■ YOUR OBJECTIVE
Where the string "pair" appears in a line of the data, show that line.

======== LISTED ENTRIES

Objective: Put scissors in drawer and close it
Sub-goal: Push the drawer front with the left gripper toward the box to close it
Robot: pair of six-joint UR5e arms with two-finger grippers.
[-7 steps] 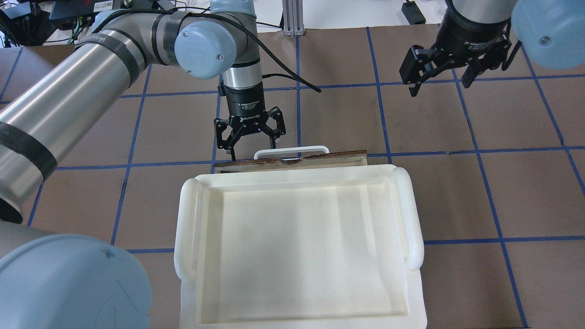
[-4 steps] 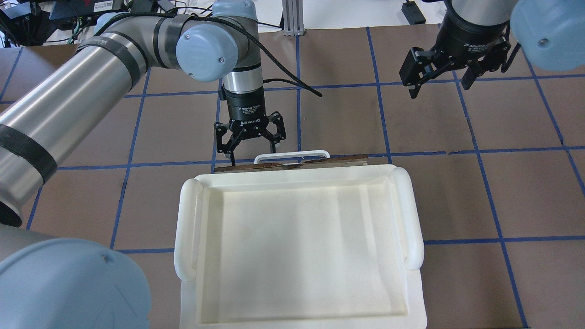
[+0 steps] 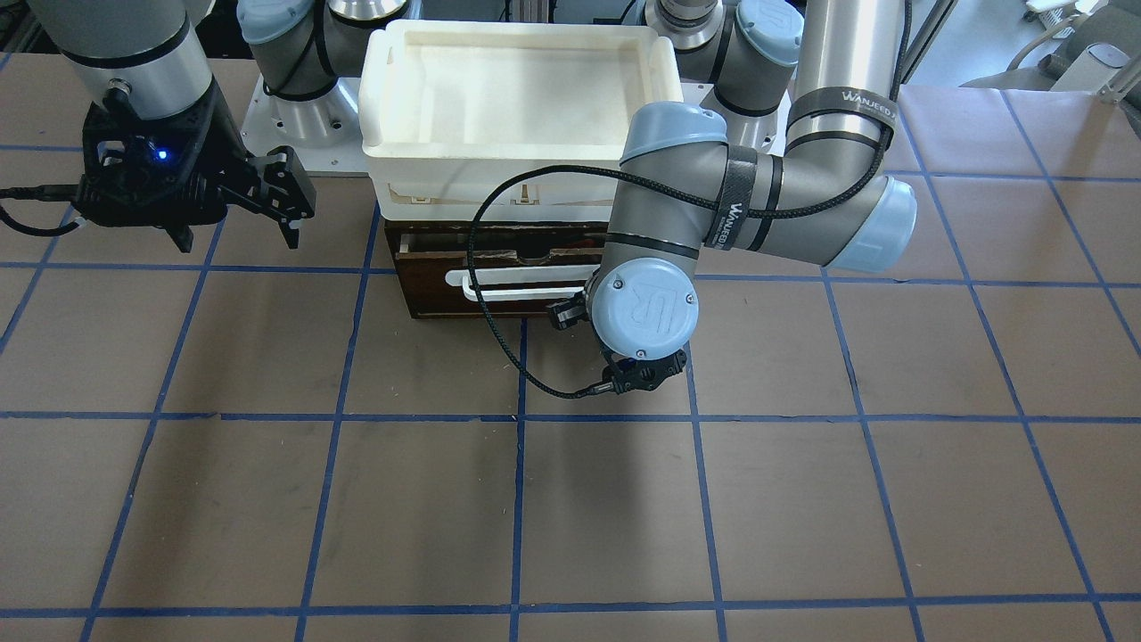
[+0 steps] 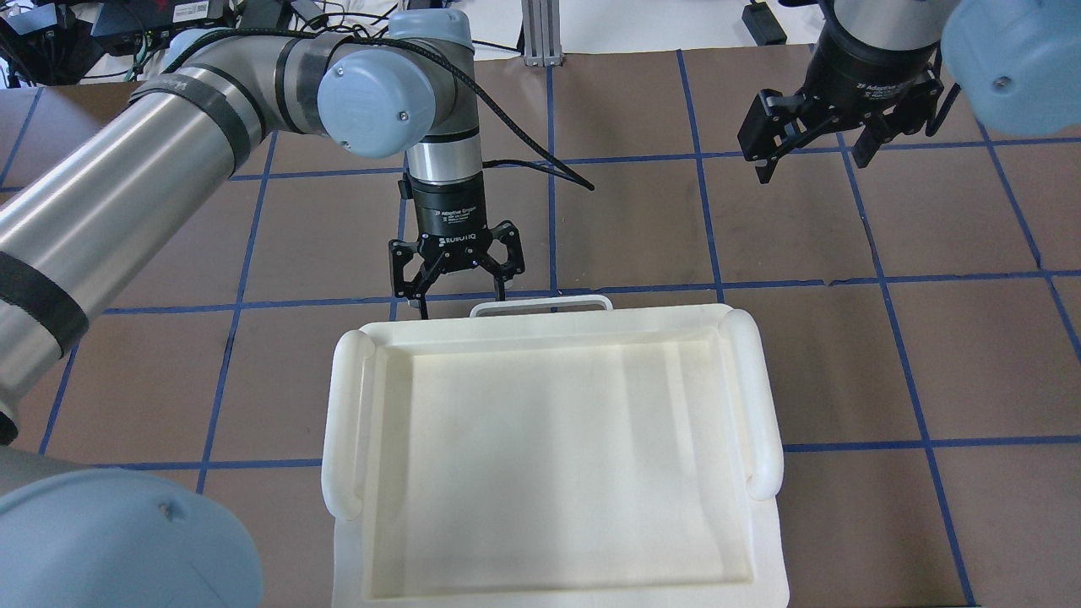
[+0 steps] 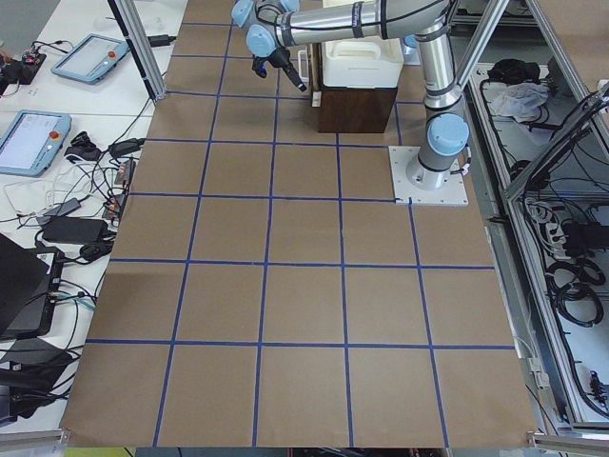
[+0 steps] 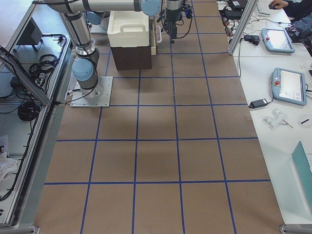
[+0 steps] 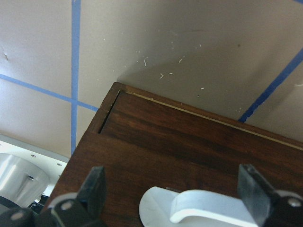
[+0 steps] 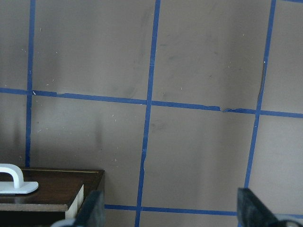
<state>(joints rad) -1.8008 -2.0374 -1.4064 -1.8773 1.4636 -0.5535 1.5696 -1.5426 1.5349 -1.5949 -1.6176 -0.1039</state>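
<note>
At the middle of the table's (image 4: pixel 971 363) robot-side edge, a white plastic tub (image 4: pixel 760 397) sits on a dark brown wooden cabinet (image 6: pixel 131 57). Past the tub's far rim, only the white bar handle (image 4: pixel 540 301) of the dark brown wooden drawer (image 3: pixel 437 303) pokes out (whether the drawer is fully in, I cannot tell). Just beyond, the left end effector (image 4: pixel 460 300) hangs at the drawer front, fingers spread wide on either side of the handle's left end and gripping nothing, and farther out, toward the table's right edge, the right end effector (image 4: pixel 815 160) hovers spread wide and empty.
</note>
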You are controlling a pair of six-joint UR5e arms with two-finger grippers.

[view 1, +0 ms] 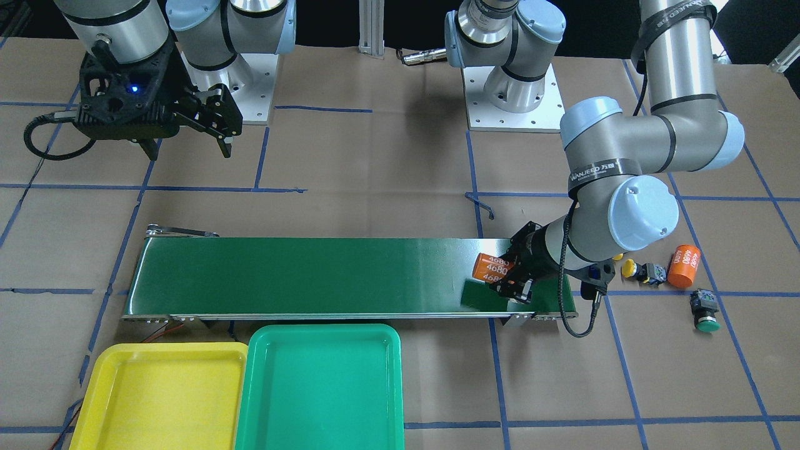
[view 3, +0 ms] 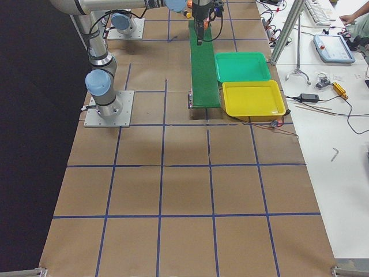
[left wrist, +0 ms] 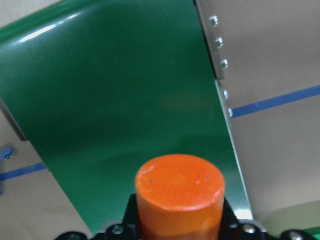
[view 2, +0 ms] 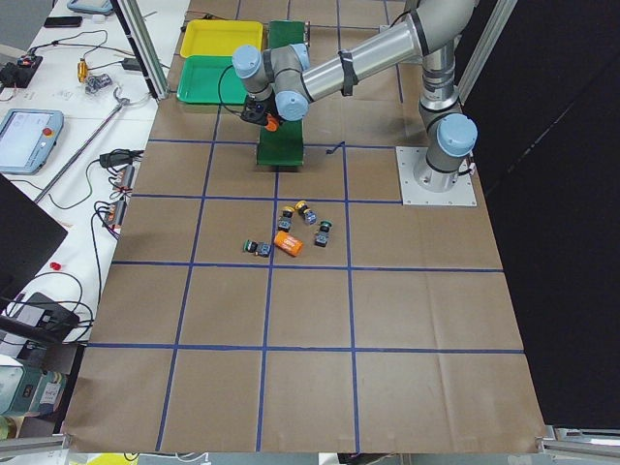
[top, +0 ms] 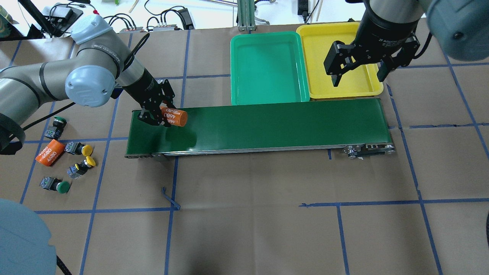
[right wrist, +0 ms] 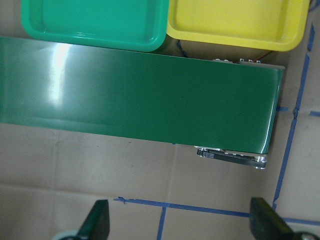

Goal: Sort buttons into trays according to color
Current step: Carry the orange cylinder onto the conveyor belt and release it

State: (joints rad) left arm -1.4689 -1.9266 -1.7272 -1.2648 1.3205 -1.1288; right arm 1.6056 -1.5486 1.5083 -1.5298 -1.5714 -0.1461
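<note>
four buttons (top: pixel 86 149) overhead, three from front

This is a robotics lab, a test cell rather than a factory floor. Two grey robot arms (view 2: pixel 368 53) are bolted by metal base plates (view 2: pixel 412 194) to a broad worktop (view 2: pixel 291 387) papered in brown and squared off with blue tape (view 2: pixel 271 346), with a short green conveyor belt (top: pixel 267 126) across it. White side benches (view 3: pixel 340 133) carry teach pendants (view 2: pixel 27 139) and cables (top: pixel 168 19), aluminium profile posts (top: pixel 246 15) stand at the edge, and a black drape (view 2: pixel 562 194) closes one side.
</note>
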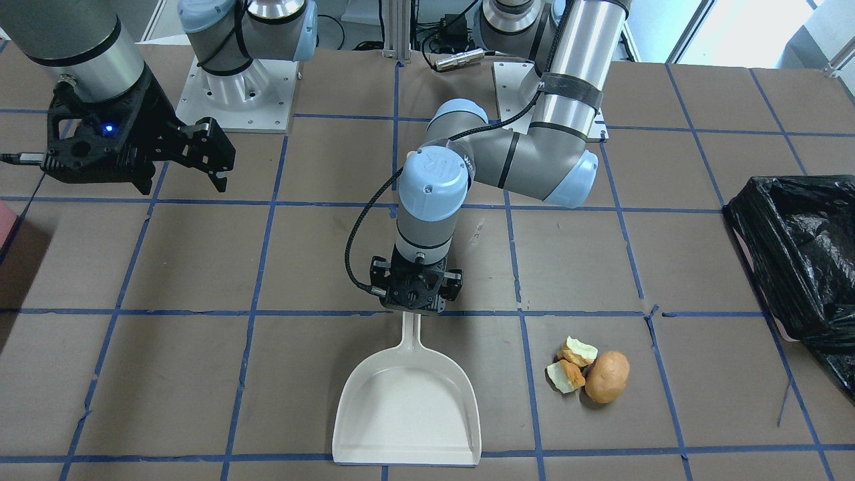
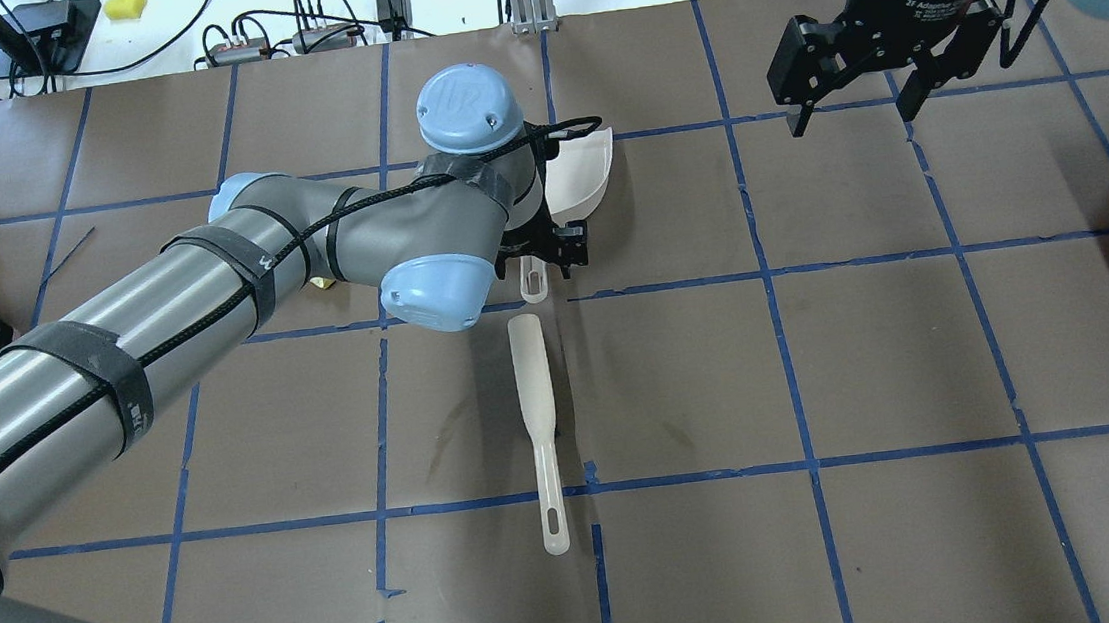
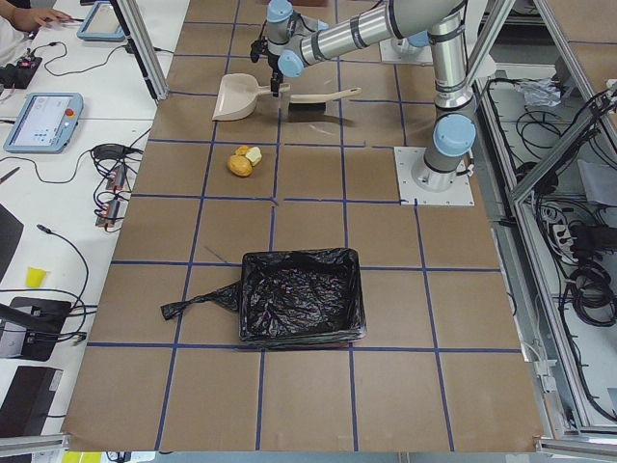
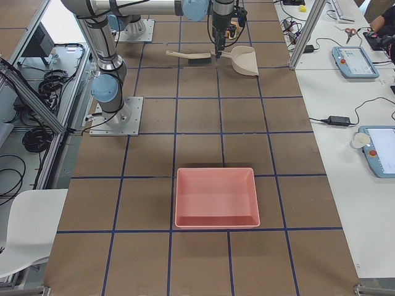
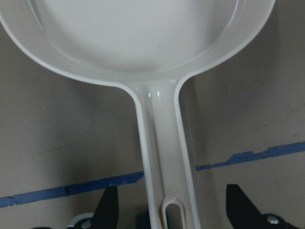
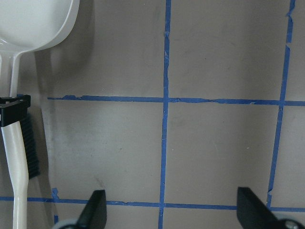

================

■ TASK ANSWER
Robot: pair of six-joint UR5e arms with two-finger grippers.
You are controlling a pair of six-joint UR5e arms with two-finger grippers.

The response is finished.